EXERCISE DETAILS >>
Below are entries; output exactly the lines from the one with "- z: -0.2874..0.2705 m" to the one with "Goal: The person", both included, and nothing else.

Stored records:
= Beginning of Section =
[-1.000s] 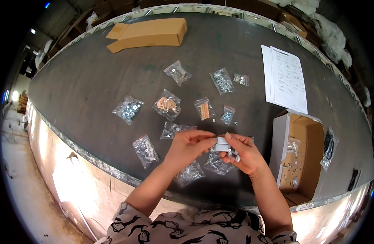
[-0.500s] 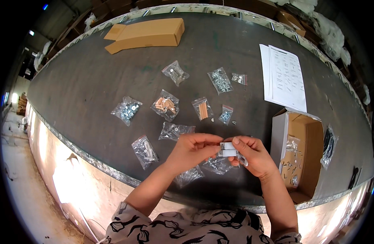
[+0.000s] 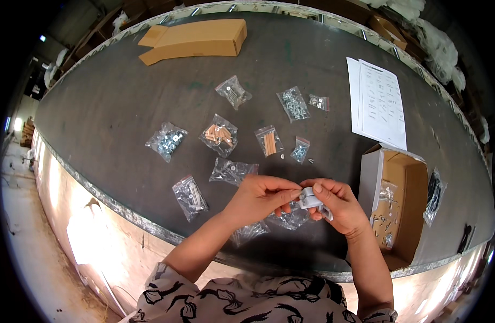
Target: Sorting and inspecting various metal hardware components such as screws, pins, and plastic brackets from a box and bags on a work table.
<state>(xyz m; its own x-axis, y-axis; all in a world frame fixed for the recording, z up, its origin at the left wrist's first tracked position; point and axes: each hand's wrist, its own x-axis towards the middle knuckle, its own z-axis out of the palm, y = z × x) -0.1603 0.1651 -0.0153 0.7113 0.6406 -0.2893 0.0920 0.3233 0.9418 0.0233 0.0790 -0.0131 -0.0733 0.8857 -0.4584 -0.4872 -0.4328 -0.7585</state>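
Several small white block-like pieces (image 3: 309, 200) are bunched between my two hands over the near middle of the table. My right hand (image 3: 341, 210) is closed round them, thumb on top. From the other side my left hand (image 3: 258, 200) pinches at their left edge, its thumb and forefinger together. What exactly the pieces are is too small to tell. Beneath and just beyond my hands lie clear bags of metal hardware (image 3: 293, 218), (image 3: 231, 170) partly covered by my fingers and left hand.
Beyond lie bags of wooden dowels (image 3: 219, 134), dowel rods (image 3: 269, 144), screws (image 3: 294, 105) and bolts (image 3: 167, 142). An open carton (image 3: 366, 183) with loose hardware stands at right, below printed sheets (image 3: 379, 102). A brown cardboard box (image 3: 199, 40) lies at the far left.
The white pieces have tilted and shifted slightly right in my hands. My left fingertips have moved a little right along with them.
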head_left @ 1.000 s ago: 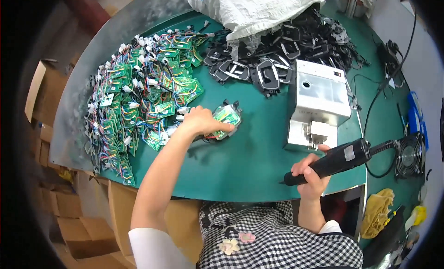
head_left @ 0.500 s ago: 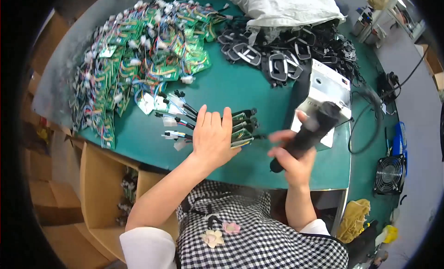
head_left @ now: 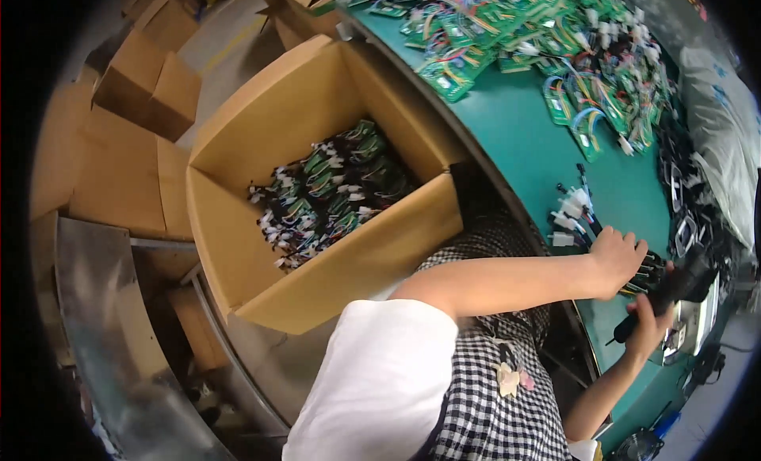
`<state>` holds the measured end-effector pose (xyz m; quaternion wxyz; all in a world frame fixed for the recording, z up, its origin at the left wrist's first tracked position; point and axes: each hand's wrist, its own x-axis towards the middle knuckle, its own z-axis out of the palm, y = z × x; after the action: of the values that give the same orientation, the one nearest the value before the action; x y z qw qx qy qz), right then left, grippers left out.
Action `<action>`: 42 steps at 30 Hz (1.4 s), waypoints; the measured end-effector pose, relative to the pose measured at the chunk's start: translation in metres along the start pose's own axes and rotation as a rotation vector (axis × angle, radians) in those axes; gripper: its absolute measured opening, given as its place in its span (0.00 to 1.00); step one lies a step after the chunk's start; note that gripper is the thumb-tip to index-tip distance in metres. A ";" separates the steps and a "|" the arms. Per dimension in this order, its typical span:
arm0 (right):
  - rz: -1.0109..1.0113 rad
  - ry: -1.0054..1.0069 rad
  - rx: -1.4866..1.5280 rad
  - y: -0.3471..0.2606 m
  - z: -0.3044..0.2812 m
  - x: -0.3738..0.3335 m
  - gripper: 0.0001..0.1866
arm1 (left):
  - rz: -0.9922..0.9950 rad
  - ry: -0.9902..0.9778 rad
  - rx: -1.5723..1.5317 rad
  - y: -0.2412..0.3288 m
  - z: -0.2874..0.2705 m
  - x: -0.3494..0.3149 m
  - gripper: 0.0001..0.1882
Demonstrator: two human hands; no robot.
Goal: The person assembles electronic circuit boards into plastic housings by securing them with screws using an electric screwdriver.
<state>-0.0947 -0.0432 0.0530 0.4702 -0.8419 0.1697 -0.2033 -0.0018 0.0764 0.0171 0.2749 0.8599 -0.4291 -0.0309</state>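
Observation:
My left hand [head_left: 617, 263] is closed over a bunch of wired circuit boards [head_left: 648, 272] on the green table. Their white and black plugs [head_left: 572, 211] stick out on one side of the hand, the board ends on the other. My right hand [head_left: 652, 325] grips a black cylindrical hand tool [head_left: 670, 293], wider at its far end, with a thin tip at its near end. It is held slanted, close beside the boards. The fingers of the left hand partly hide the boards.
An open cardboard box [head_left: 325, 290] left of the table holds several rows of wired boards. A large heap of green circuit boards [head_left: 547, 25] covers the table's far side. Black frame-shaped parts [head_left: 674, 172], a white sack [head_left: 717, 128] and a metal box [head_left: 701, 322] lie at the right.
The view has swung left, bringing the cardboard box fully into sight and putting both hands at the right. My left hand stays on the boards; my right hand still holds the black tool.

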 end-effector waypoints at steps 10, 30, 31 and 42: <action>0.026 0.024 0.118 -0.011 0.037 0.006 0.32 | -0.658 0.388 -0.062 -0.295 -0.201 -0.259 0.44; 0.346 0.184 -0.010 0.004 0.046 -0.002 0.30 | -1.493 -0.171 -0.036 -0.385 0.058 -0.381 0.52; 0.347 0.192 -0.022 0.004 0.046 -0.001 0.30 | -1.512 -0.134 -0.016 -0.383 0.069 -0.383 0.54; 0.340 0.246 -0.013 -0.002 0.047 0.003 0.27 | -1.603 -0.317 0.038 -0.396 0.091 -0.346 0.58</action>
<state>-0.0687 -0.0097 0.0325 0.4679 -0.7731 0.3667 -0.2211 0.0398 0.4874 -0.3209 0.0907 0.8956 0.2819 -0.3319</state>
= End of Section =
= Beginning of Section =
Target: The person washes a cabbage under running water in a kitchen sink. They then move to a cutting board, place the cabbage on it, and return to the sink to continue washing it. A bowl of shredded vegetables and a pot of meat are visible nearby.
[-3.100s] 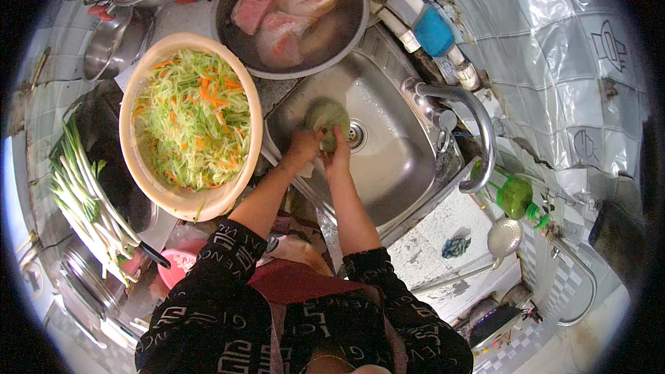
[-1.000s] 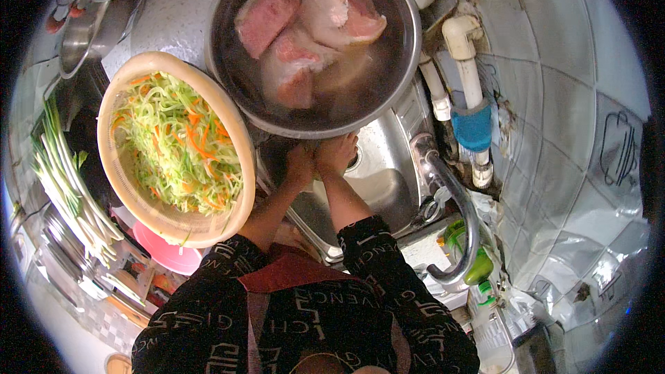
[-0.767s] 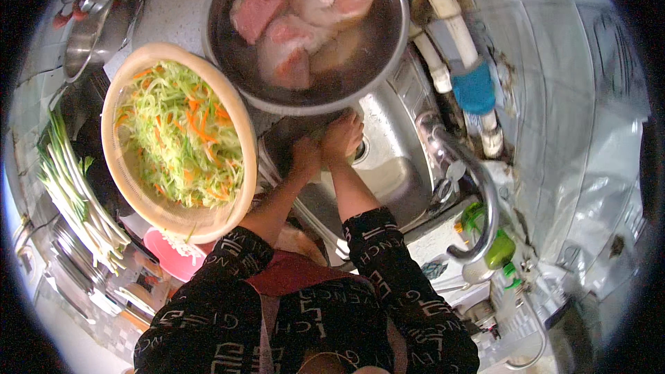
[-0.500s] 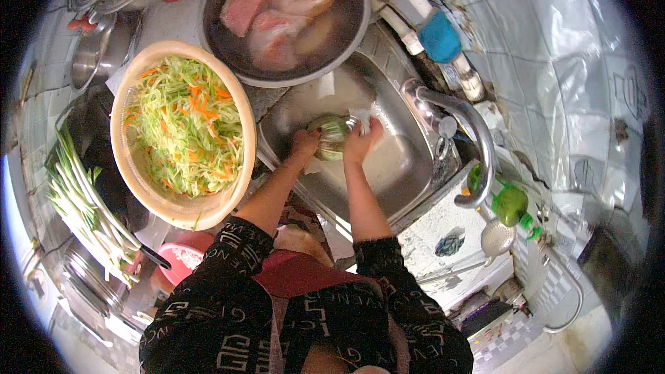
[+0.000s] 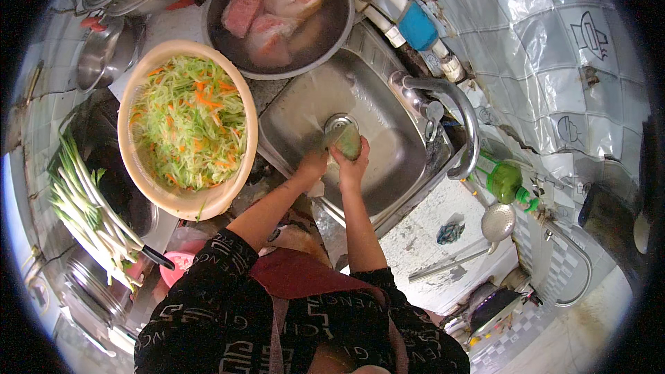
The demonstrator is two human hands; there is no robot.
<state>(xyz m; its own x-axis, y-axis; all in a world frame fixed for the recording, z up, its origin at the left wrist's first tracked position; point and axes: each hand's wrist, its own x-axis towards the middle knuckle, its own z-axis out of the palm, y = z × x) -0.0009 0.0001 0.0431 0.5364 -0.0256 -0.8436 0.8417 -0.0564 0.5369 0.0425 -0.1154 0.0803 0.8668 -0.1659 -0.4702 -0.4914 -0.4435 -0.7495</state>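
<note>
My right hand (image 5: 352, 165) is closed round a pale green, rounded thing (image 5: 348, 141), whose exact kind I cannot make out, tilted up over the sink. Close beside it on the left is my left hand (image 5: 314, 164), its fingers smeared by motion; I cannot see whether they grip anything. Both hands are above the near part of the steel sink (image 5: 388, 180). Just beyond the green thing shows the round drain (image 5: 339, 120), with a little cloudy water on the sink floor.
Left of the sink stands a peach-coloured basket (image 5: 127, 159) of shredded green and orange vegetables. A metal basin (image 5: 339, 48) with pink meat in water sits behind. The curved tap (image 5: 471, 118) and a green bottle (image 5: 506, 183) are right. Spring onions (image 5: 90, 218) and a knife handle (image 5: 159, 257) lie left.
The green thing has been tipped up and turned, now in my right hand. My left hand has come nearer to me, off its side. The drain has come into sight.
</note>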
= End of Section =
SOLUTION TO THIS PROBLEM >>
  - z: -0.2874..0.2705 m
  - x: -0.3494..0.3149 m
  - gripper: 0.0001..0.1882
Demonstrator: two human hands; no robot.
Goal: The person assembles electronic circuit boards into plastic housings by securing them with screws using an electric screwdriver.

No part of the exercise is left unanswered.